Exercise materials START
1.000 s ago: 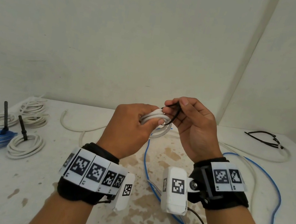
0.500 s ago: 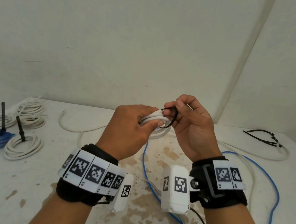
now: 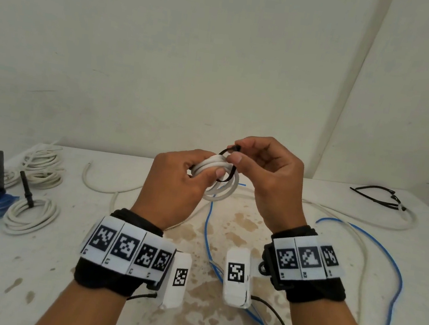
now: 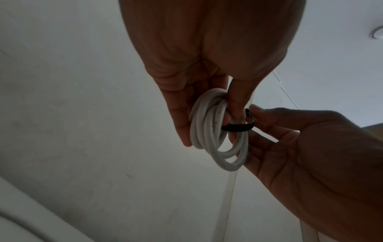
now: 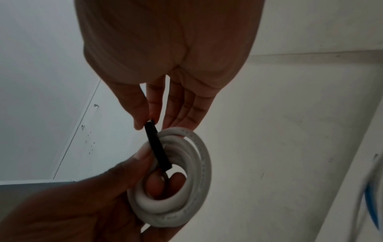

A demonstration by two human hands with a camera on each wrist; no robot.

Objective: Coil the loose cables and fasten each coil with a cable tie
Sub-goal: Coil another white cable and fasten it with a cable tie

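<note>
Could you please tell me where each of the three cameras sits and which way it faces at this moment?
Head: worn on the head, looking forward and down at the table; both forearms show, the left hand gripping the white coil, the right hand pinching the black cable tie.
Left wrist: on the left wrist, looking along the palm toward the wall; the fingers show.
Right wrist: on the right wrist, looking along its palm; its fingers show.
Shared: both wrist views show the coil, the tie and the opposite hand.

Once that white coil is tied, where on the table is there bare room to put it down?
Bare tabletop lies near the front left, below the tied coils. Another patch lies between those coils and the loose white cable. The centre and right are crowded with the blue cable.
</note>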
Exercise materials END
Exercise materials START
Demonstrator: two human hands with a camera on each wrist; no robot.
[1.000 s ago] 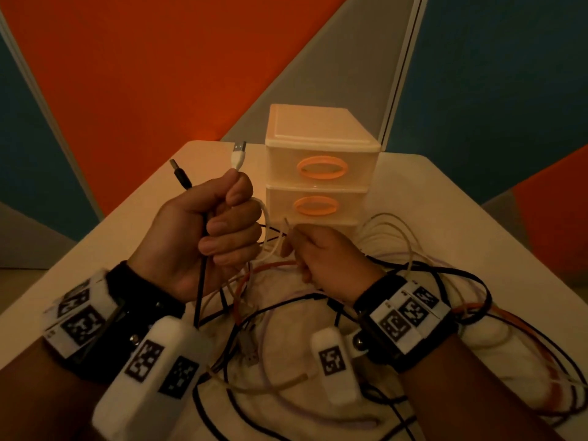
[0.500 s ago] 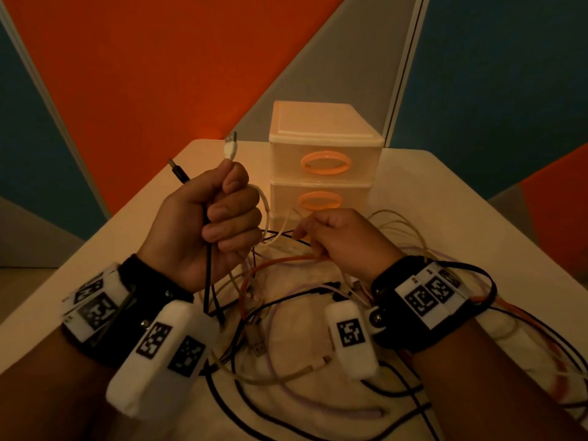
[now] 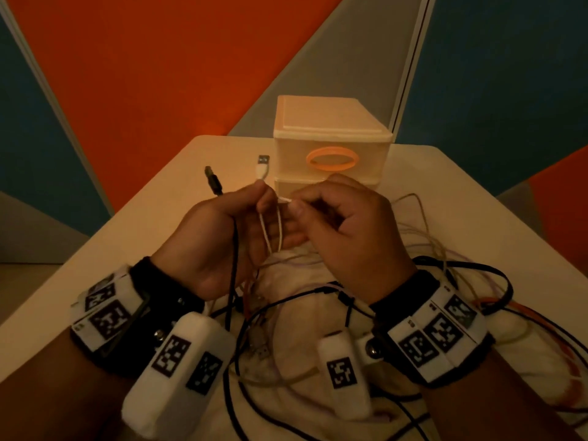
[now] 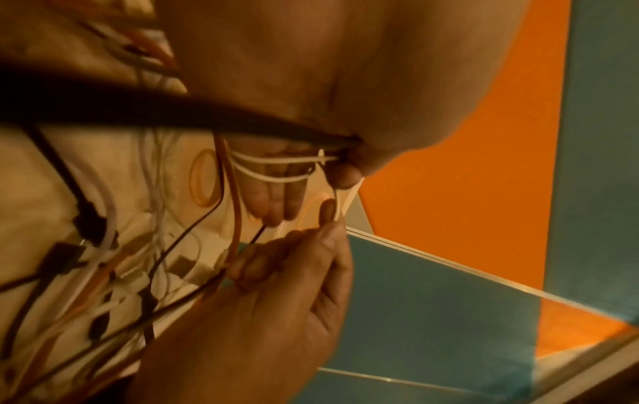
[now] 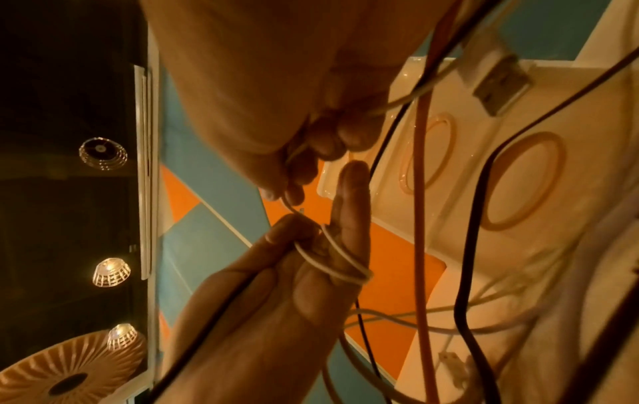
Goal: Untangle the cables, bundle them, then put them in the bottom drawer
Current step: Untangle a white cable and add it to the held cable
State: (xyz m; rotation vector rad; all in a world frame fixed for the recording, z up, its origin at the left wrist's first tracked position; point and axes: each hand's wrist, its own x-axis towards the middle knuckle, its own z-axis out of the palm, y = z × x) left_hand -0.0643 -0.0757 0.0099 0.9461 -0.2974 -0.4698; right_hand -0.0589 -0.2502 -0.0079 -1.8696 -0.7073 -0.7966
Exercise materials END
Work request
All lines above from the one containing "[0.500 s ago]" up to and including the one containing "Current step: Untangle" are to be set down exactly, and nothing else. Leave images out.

Written reply
[0.500 s ago] 
[now] 
[now] 
[now] 
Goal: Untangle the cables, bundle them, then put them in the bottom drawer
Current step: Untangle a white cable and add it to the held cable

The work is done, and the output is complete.